- _AIM OF THE EXERCISE_
Among the records, which lines hold the word "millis"? Pick them out.

Records excerpted from a collection

*** Block opens ***

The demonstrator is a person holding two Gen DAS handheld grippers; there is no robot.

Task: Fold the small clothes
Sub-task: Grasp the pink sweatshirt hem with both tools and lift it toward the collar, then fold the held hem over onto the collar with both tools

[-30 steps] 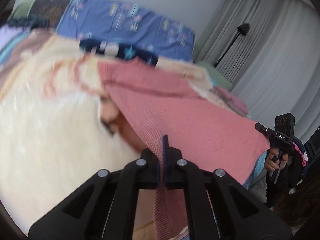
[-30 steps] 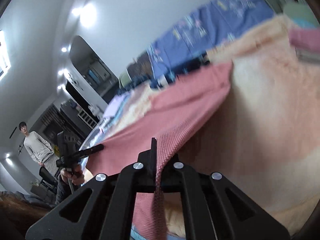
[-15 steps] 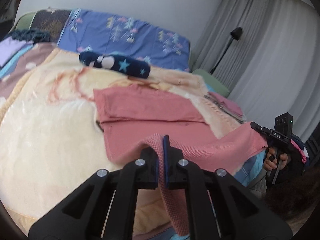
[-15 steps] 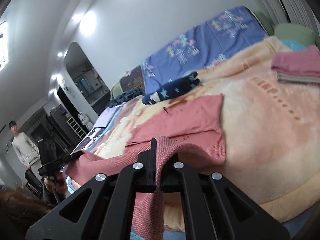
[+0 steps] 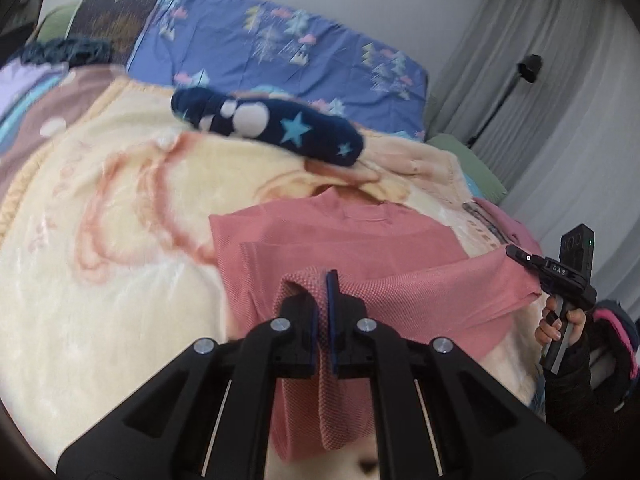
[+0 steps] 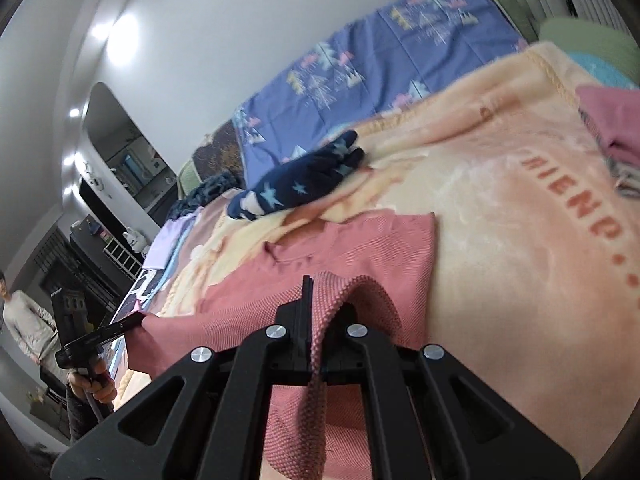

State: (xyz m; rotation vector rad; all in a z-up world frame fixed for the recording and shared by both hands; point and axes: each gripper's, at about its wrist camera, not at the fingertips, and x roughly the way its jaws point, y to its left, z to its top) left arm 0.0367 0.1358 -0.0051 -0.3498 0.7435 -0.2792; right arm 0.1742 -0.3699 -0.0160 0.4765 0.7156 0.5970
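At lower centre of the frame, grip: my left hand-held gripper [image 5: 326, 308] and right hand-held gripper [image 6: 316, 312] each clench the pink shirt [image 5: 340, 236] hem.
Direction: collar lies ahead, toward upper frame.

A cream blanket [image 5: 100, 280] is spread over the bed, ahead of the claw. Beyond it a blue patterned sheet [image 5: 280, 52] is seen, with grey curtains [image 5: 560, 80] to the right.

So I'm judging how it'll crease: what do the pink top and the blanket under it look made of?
Pink top: seemingly knit, matte; pebbly stitch texture shows near the camera. Blanket: probably plush fleece; soft fuzzy sheen, printed letters.
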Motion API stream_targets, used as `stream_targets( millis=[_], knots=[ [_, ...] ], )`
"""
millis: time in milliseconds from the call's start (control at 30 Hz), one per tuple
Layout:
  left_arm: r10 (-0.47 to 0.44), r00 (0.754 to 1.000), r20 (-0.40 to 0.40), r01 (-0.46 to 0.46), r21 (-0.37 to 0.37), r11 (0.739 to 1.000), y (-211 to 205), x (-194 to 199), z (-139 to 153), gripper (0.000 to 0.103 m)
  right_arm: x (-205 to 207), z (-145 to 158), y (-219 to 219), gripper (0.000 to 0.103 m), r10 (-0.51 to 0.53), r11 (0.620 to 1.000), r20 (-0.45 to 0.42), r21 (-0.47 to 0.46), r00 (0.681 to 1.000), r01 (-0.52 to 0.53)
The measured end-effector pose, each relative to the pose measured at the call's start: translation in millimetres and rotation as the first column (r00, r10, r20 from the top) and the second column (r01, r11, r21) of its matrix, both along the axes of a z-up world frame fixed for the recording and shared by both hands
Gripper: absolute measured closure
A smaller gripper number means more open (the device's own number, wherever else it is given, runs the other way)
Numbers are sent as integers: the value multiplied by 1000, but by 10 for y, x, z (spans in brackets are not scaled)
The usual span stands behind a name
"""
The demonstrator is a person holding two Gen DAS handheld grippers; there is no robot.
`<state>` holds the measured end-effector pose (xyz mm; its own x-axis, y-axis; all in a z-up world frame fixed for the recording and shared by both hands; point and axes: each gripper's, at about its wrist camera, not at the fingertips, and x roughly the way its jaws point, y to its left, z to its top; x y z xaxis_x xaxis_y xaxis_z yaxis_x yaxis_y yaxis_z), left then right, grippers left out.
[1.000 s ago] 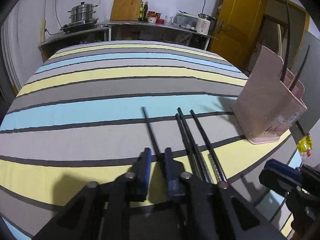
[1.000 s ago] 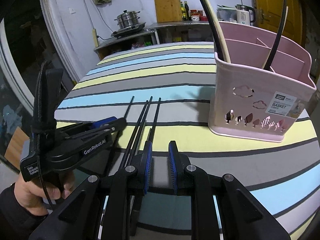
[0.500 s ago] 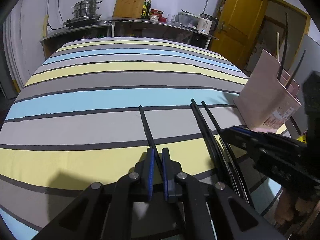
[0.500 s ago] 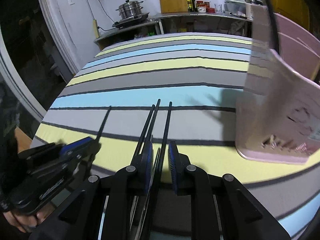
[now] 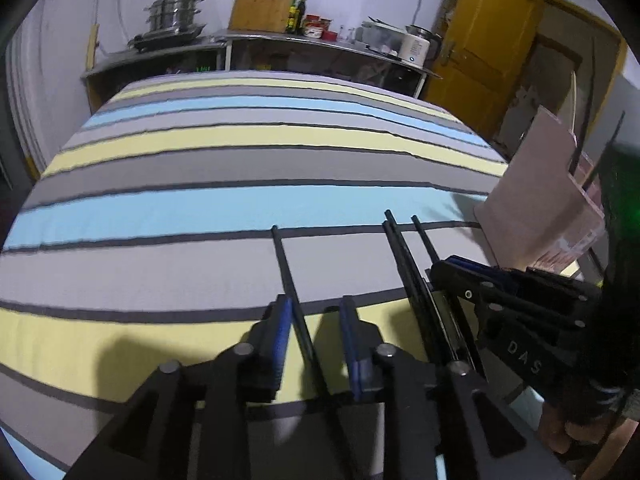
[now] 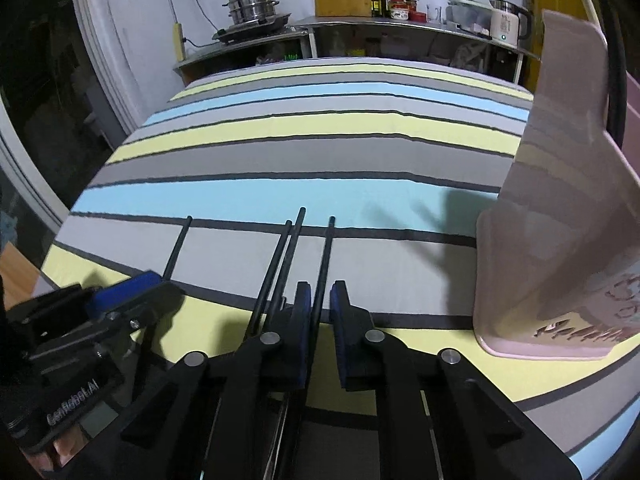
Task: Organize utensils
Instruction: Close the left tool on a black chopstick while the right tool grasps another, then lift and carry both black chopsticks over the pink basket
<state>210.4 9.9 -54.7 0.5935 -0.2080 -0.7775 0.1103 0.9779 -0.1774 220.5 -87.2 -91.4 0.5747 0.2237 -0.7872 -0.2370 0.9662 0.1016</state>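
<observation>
Both tongs pointed steeply down over a striped cloth [image 5: 240,208] covering the counter, side by side above a row of black chopsticks. The left tongs [image 5: 316,322] were opening, their blue pads standing apart around a lone chopstick [image 5: 286,268] that lay on the cloth; the stick ran closer to the left pad, and no pad visibly pressed it. The right tongs [image 6: 320,304] were closing on the rightmost chopstick [image 6: 326,252] of the row, the narrow gap between the pads nearly filled by the stick, though contact could not be confirmed. Two more chopsticks [image 6: 286,248] lay touching each other just left of it. The pink utensil basket [image 6: 560,240] stood upright on the cloth to the right, dark utensil handles rising from it. The right wrist view alone showed the basket's cut-out lower front and its shadow on the blue stripe, along with the left tongs' body at lower left. The left wrist view alone showed a yellow door [image 5: 480,52] behind the basket and part of the hand [image 5: 560,436] holding the right tongs at the lower right edge.
</observation>
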Motion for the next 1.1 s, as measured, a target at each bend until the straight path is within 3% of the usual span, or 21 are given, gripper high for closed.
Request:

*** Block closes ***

- _TASK RESULT_
Motion API stream_targets, used as `stream_targets( millis=[_], knots=[ [_, ...] ], )`
millis: time in milliseconds from the call's start (control at 30 Hz), one per tuple

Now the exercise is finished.